Fixed fractional money management

Trading completely randomly with a win rate of 50% and an R multiple of 1 produces no advantage, as one would naturally expect. Remember that a multiple of R is the average win divided by the average loss. Such a system presents neither an advantage nor a disadvantage. The average result should be extremely close to the opening balance.

Most traders focus on risking a fixed dollar amount, such as $1,000 on a given trade. The fixed fractionalized money administration updates that figure in dollars after each operation. Change the overall result after adding all the winners and all the losers. Remember that trade is the net result of several hundred trades or even thousands of trades. The power of a position sizing or betting strategy comes into play as the number of trades increases.

Fixed fractional money management stretches some parts of the bell curve and compresses other regions. Before we get into that, it’s important to remember what fixed split money management means. It represents the idea of ​​risking a fixed percentage of your checking account equity instead of your initial equity.

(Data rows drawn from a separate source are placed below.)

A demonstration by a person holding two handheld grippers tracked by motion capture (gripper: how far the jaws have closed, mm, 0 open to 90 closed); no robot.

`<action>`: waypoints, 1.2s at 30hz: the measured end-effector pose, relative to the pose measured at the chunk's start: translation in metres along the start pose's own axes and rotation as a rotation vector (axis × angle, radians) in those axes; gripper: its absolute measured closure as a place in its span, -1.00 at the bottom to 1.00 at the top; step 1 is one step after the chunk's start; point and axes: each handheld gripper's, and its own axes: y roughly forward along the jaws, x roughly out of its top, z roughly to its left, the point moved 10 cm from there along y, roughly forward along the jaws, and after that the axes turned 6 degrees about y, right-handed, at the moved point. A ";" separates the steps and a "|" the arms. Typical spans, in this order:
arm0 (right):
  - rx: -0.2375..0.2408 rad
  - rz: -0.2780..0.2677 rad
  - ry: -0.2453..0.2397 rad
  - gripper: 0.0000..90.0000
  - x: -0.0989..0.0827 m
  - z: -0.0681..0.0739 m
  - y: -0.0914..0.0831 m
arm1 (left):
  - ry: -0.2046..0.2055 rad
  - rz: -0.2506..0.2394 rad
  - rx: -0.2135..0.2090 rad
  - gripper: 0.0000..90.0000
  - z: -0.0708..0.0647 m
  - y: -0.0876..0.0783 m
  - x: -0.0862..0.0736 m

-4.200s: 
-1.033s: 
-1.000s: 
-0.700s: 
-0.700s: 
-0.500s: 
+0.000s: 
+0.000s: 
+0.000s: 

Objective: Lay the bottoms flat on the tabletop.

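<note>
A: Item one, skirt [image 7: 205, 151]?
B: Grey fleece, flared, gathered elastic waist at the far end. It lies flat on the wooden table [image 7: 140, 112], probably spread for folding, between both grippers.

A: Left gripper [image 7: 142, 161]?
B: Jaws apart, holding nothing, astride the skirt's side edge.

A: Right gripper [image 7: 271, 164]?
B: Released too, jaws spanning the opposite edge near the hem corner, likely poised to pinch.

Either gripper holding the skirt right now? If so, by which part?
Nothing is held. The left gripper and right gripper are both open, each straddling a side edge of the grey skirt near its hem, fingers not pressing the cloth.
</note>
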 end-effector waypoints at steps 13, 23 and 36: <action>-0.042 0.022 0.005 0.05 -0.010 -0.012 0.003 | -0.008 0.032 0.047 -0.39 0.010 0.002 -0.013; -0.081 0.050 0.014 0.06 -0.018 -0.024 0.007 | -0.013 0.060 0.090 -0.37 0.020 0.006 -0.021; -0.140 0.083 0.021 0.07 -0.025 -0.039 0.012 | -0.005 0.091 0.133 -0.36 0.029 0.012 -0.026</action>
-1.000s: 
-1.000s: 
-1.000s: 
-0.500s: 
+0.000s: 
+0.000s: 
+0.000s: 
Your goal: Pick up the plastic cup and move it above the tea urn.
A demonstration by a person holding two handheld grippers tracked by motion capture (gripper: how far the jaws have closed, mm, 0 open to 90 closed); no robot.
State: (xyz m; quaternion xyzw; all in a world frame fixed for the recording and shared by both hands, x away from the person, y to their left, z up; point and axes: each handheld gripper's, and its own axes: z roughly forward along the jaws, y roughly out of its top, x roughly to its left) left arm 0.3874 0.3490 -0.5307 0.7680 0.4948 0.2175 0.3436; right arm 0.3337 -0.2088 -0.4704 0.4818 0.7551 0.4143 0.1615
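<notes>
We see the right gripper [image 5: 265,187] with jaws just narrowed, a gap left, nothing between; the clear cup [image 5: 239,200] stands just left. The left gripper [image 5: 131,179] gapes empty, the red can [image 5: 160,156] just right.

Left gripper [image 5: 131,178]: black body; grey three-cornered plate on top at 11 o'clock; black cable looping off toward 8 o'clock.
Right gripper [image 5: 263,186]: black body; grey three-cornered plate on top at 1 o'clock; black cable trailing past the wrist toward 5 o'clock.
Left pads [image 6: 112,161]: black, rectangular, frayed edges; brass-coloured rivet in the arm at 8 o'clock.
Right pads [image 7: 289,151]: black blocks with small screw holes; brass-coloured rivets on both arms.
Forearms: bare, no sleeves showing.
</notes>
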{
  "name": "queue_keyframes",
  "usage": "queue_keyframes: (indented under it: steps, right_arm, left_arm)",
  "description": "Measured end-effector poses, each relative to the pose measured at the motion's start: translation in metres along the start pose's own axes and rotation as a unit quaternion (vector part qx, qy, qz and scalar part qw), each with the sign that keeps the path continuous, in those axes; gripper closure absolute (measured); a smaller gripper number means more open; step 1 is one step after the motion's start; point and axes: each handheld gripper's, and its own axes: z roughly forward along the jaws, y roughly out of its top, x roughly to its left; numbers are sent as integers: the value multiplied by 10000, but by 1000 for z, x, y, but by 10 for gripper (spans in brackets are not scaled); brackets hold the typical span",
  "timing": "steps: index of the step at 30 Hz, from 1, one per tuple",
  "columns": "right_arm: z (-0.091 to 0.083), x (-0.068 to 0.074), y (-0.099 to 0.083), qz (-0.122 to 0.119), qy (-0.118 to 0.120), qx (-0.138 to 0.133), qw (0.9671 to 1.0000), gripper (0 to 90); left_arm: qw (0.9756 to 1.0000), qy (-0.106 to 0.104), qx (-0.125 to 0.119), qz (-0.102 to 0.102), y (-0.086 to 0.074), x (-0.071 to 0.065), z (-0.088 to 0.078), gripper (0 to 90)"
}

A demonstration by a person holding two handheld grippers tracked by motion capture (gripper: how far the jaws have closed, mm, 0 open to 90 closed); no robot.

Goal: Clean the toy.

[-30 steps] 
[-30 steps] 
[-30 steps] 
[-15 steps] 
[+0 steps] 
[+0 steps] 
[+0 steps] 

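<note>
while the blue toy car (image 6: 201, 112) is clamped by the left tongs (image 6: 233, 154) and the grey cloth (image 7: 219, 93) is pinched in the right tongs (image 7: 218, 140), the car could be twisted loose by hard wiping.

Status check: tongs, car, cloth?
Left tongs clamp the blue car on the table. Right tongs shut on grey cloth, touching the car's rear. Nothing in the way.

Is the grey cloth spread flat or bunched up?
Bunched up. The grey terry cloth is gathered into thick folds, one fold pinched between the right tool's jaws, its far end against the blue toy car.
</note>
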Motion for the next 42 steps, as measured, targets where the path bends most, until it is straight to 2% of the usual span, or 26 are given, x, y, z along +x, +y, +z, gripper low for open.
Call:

Consider an example where the account balance starts at $100,000 risking 1%. Both methods risk the same amount on the first trade, $1,000. The next trade, however, will generate a different amount of risk. A win on the previous trade would increase the account equity to $101,000. One percent of 101 big is $1,010 risk on the next trade. Huge change for ten bucks.

That may seem trivial. It’s certainly not long term.

examples

Consider a trader who plays a coin toss game and has a system with the following characteristics:

Start with an account balance of $100,000
Its multiple of R is 1.0
Win 50% of the time with no trading costs.
1% risk

A head toss means he wins. He loses when the corner falls tails.

The absolute worst outcome of playing a coin toss with a fixed dollar risk of $1,000 is a loss of $46,000. Adding fixed fractional money management during that difficult withdrawal improves the withdrawal to a less substantial loss of $37,500. The worst reduction goes from -46% to -37.5%. The method drags the absolute worst case scenario closer to the average. When an unfortunate and devastating drawdown occurs, the technique reduces the losses that the trader experiences.

The best case scenario for fixed dollar risk is a return of $58,000 (58%). Adding money management to the system dramatically extends the best case scenario further to the right. Improves to a return of $76,000 (76%). The good times get much better without changing anything at all about the trading system. The method stretches positive returns away from the average. The merchant leaves with more money in his pocket.

The natural instinct is to conclude that fixed fractional money management is the way to go. I agree. Improves the risk-reward profile of a totally random strategy. Adding it to a real trading system should help control parameters that most traders consider critical, such as drawdowns and maximizing performance.

However, one important consequence of using fixed split money management is that the odds of receiving a below-average return are slightly increased. The coin toss game underperformed 47% of the time. Applying fixed fractional money management increased the probability of a below average return to 53%. The effect is not so much. Losing is more likely. But when it does happen, the “loss” is so insignificant that it can be considered as breaking even.

Random numbers occasionally follow an apparently non-random pattern, such as loss-win-loss-win. When this occurs, the trade size of losses is greater than the trade size of winners. Even if the win percentage is precisely 50%, those wins are slightly dwarfed by the losers. That micro effect of slightly higher losses than gains shows up as a slightly higher risk of not making as much money as expected.

Graph all results

Red areas represent losing results, while green areas represent winners. Money management is really about maximizing the ratio between the green area and the red area. Random trades with no expectation of profit produce a standard bell curve.

Fixed split money management moves the higher density of returns slightly to the left. Doing so creates the trivial disadvantage of a slightly higher risk of negligible loss. Importantly, the left winger (the worst-case underdog) gets dragged much closer to average. The right winger (the winner at best) stretches much more than average. The trade off is a slightly higher risk of loss in exchange for better extreme results.